IX- REFLEXÃO DOMINICAL II
A força vital
da fé: dom de Deus para o mundo!
I. INTRODUÇÃO GERAL
O movimento da fé é um dos
temas fundamentais da liturgia da Palavra deste 27º domingo do Tempo Comum. O
profeta Habacuc ensina a transformar a pergunta das pessoas sofridas em oração
confiante a Deus. Essa fidelidade à vida é acolhida com a promessa de um tempo
certo para que tudo aconteça: “a resposta virá com certeza e não tardará”. A
fé, aqui, é a arte de confiar e de esperar o tempo de Deus se realizar. Mais de
seis séculos depois, os apóstolos pediram a Jesus: “Aumenta a nossa fé”. Jesus
ensina ser a fé uma força vital transformadora que precisa aumentar os espaços
na vida, por meio do serviço generoso do amor. Paulo, a Timóteo, testemunha que
a fé é o compromisso de toda liderança, de todo servidor do Evangelho. A fé é
dom gratuito e para a gratuidade, não uma honraria, não um mérito, não um
merecimento.
II. COMENTÁRIO DOS TEXTOS BÍBLICOS
1. I leitura (Hab 1,2-3; 2,2-4)
“Até quando, Senhor, chamarei e
não me ouvis?” (1,2). O livro de Habacuc se inicia com a pergunta sobre o
silêncio de Deus. Por que Deus não resolve tudo de uma vez? Qual o porquê do
sofrimento? Por que a morte? Não é difícil sermos tomados pelo desconcerto,
pela falta de sentido e até mesmo pela descrença.
Esse era o sentimento do povo
que se dirigiu ao profeta Habacuc, por volta de 600 a.C., oprimido pelo poder
do rei Joaquim, que estava preocupado com os próprios luxos e tinha deixado de
lado todo e qualquer resquício de justiça e de misericórdia com as pessoas. O
povo estava desesperado, e o profeta carrega esse “até quando?” como profunda
oração a Deus. O profeta tem esta dupla vocação: ser a voz dos mais fracos e
comunicar-lhes a voz de Deus.
O profeta, depois de partilhar
o desespero do povo e reivindicar a ajuda divina, fica em silêncio e aguarda os
sinais de Deus. É importante o movimento de esperar. Essa paciência ativa é
iluminada pela imagem do Evangelho de hoje – a força escondida da semente de
mostarda, a menor das sementes, que guarda a potência de uma grande árvore.
No tempo oportuno, Deus
respondeu a Habacuc, pedindo que registrasse tudo “para que possa ser lido com
facilidade” (2,2). A resposta de Deus convida a não desanimar; não será uma
resposta imediata ao perverso Joaquim e seus amigos, mas “a resposta virá com
certeza e não tardará” (2,3). A forma ideal para manter-se com esperança, com
disposição, sem se entregar, é pelo caminho da fé: “o justo viverá por sua fé”

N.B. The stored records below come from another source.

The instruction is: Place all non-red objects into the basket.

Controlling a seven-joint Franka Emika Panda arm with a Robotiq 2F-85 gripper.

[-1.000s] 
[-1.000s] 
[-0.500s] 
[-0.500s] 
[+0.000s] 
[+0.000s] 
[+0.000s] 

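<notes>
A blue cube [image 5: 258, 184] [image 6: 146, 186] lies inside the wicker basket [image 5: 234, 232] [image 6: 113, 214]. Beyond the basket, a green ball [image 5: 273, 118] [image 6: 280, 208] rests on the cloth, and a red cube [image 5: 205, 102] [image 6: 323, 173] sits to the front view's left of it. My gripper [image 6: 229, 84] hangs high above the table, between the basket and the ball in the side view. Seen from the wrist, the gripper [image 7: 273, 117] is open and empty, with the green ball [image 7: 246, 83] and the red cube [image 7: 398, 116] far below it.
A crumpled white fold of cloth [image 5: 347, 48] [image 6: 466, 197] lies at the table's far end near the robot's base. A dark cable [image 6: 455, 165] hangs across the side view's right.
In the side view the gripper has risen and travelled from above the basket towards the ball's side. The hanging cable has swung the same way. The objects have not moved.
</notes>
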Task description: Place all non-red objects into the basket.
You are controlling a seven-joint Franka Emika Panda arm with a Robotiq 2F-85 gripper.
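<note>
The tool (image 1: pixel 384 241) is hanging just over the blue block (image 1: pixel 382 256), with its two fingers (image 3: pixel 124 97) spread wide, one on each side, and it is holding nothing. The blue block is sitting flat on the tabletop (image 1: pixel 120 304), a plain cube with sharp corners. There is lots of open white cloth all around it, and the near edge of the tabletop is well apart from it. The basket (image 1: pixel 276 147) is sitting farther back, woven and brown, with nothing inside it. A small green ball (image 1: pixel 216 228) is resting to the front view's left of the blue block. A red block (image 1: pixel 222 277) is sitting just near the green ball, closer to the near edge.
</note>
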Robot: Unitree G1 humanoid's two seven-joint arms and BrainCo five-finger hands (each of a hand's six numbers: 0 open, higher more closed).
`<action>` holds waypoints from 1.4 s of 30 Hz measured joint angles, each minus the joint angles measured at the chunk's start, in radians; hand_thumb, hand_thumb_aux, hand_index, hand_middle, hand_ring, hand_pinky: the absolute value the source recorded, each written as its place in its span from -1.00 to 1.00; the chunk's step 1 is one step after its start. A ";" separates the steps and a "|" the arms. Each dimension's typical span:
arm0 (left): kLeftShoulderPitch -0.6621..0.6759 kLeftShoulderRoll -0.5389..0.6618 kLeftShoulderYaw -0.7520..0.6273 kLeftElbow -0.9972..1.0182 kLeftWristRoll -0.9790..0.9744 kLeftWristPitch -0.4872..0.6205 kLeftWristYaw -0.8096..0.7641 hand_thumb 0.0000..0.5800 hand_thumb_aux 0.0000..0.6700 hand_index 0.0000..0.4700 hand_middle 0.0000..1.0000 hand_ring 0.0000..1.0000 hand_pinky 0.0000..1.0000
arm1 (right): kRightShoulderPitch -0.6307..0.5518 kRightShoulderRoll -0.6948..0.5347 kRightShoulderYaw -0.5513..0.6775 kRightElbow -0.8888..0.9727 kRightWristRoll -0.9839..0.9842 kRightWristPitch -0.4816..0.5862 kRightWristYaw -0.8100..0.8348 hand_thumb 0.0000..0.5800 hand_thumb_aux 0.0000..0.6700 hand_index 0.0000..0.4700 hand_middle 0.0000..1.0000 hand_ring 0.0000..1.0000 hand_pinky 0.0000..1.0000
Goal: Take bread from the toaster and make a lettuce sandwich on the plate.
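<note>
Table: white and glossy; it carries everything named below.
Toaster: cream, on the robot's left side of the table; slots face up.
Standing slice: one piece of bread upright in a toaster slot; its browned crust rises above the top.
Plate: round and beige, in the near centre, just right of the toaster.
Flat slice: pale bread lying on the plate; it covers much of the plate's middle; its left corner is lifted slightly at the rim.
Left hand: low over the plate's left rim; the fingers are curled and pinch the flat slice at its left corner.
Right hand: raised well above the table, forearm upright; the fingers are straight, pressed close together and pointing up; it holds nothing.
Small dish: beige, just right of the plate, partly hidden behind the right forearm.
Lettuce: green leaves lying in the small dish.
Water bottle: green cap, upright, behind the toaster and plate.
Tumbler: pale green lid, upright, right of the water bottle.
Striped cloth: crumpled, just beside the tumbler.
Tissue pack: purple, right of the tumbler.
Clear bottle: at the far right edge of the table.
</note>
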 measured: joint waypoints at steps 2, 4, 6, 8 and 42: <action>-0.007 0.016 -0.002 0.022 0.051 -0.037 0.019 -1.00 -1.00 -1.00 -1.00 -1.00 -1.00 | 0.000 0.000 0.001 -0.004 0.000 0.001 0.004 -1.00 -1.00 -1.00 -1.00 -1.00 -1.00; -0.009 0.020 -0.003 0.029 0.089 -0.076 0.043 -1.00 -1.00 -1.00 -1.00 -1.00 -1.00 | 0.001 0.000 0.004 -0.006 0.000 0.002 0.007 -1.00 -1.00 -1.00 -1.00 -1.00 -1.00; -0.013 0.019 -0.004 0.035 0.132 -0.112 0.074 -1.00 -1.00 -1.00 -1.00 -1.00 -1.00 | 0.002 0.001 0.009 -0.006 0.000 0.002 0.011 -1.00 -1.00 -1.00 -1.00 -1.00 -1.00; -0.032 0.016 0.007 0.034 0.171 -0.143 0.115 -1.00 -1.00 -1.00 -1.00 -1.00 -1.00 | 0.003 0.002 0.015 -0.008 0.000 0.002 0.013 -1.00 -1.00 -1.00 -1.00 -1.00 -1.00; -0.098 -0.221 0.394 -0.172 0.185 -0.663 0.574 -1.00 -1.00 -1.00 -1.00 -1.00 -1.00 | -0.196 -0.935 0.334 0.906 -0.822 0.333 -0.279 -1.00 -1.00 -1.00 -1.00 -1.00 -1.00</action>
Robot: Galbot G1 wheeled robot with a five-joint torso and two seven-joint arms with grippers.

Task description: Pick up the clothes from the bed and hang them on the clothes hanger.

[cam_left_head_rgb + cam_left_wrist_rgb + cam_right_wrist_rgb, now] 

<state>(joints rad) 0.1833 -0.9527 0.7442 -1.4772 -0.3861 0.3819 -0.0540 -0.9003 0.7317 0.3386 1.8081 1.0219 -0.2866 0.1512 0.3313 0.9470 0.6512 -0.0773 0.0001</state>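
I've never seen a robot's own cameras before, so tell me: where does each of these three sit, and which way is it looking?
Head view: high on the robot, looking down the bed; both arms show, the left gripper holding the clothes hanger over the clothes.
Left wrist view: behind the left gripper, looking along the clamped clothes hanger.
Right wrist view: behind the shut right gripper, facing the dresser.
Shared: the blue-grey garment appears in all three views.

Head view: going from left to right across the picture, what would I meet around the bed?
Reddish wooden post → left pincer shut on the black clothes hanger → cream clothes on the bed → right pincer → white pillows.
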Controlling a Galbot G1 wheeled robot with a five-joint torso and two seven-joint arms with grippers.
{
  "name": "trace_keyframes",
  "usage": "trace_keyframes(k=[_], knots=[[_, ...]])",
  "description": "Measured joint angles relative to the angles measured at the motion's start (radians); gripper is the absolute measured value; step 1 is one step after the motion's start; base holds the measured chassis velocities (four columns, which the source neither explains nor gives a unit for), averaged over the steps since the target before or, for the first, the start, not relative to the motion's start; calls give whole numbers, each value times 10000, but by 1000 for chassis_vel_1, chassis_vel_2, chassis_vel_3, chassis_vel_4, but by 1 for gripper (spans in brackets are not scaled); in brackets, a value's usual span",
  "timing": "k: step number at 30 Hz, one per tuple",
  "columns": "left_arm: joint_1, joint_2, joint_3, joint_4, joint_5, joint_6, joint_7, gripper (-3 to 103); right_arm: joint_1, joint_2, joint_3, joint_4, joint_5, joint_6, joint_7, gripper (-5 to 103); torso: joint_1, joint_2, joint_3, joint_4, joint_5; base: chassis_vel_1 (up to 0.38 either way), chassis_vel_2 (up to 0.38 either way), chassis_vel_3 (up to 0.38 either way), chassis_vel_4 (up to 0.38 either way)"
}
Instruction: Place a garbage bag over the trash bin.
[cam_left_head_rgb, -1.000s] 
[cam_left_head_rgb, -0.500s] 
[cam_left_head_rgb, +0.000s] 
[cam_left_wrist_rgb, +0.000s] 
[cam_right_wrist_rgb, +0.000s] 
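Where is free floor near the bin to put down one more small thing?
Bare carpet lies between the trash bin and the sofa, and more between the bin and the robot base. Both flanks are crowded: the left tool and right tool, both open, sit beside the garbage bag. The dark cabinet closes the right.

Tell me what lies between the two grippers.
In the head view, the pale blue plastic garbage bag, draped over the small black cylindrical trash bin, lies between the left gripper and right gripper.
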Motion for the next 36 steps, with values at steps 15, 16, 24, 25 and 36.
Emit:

(2,4). Deus prometeu e cumpriu: no tempo certo, a justiça vai vencer. Foi a
grande mística contemporânea Simone Weil quem escreveu que “as coisas mais importantes
do mundo não são para procurar, mas para esperar”.
2. II leitura (2Tm 1,6-8.13-14)
A segunda carta de Paulo a
Timóteo recorda que todo ministério – de quem preside a comunidade, de quem
assume alguma forma de apostolado – é revestido por uma graça que é maior do
que um desejo ou uma disposição pessoal: “Exorto-te a reavivar a chama do dom
de Deus” (v. 6). O serviço é sempre uma resposta ao dom e, sendo resposta,
entende-se que o servidor é um instrumento da gratuidade de Deus.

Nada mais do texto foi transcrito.